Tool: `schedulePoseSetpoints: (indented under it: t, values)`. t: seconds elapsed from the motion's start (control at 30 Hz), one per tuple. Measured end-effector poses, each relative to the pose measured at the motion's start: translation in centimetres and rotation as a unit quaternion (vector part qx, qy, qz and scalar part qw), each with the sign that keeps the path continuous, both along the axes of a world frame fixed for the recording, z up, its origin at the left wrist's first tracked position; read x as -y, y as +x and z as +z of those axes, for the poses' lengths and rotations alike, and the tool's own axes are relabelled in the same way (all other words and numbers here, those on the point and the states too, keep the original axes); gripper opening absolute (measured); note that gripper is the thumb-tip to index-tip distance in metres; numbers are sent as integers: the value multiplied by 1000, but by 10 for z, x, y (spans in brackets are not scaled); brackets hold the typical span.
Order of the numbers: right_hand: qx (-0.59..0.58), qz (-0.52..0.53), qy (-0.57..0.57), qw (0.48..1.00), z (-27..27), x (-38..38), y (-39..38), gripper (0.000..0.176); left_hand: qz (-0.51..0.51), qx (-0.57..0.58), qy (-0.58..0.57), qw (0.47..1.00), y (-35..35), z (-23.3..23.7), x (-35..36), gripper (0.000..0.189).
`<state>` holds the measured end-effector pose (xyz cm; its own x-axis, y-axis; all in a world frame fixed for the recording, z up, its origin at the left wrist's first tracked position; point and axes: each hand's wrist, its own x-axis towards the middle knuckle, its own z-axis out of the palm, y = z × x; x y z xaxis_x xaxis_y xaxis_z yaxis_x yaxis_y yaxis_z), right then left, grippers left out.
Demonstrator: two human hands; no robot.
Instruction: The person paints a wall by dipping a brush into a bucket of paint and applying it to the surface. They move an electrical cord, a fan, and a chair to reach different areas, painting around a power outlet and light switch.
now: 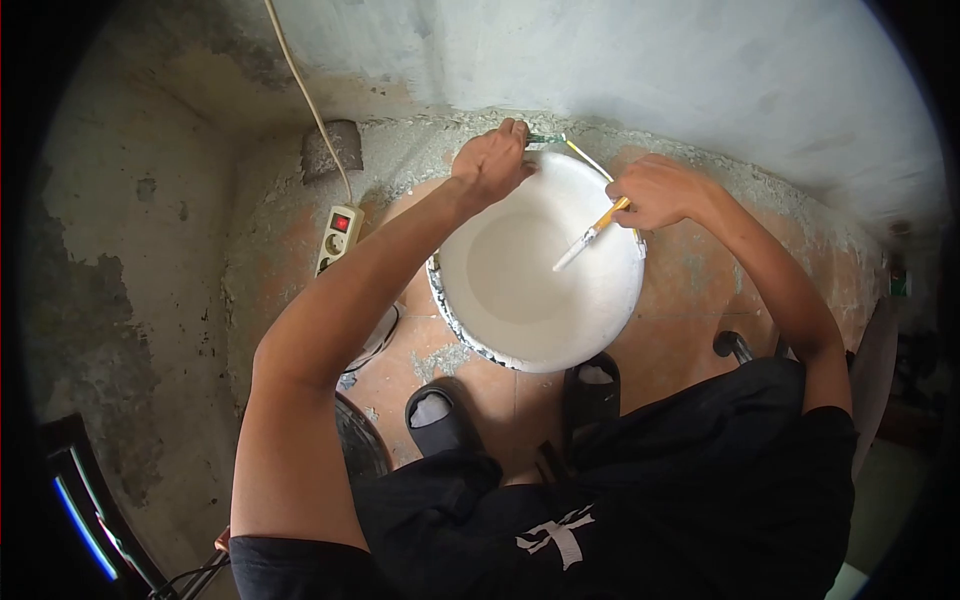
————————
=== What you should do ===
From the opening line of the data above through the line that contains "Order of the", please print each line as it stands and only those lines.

=== Answer to this exercise ===
Tool: `schedulePoseSetpoints: (indented under it: t, values)`. t: seconds elapsed from the motion's start (control at 30 Hz), one per tuple. Measured end-effector poses, each relative to the pose measured at the motion's start: translation in centimetres and rotation as a unit quaternion (vector part qx, qy, qz and scalar part qw), each with the sign that keeps the path continuous, both along the axes of a world frame fixed for the recording, z up, its origin at the left wrist's first tracked position; read x as -y, y as +x and z as +z of those axes, for the poses' lengths and rotations alike, and the tool's own axes are relabelled in the same way (all other words and numbers here, those on the point and the states too, keep the original axes); gripper opening absolute (measured); note that gripper is the thumb-tip to index-tip distance in metres; numbers are sent as integers: the value multiplied by 1000, but by 10 for z, x, y (spans in brackets are not scaled); brackets hold the typical span.
Order of the numbers: right_hand: qx (-0.59..0.58), qz (-0.52..0.53), qy (-0.57..0.57), qw (0.48..1.00), z (-27..27), x (-38..38), y (-39..38), gripper (0.000..0.176); left_hand: qz (-0.51..0.51), qx (-0.57..0.58), qy (-0.58..0.57), qw (0.47..1.00), y (-35..35), z (-23.3..23.7), x (-35..36), gripper (0.000..0.189).

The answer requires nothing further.